**Work instructions:** Taking each line of the material below in turn, count those containing the string "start". Provide the number alone.

**Input data:**
◆ ◆ ◆ ◆ ◆ ◆ ◆

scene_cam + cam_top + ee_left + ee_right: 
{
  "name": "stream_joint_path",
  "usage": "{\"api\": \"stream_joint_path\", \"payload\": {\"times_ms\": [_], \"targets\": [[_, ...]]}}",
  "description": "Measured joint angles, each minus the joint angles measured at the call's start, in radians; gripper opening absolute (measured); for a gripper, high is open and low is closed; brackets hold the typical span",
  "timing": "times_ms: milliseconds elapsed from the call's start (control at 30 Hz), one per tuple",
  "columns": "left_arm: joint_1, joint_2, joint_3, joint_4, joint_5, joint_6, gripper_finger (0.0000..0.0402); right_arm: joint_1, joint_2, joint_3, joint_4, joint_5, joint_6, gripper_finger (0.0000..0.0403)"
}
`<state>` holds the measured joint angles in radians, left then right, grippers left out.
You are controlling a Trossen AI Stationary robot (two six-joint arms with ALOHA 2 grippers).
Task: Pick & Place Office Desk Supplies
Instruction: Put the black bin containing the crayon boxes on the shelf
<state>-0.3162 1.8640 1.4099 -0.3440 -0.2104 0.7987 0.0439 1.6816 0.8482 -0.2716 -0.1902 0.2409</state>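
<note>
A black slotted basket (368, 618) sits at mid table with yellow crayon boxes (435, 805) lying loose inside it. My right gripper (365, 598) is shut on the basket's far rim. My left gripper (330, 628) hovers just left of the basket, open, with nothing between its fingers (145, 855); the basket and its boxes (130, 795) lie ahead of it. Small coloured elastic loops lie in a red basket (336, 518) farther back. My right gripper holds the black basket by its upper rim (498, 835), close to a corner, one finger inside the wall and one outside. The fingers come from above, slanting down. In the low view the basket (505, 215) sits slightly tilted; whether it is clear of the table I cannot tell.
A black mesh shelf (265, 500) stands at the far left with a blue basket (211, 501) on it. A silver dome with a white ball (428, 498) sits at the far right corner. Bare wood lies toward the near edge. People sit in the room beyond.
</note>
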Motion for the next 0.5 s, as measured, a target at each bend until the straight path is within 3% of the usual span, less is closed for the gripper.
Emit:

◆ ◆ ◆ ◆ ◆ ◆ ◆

**Task solution:** 2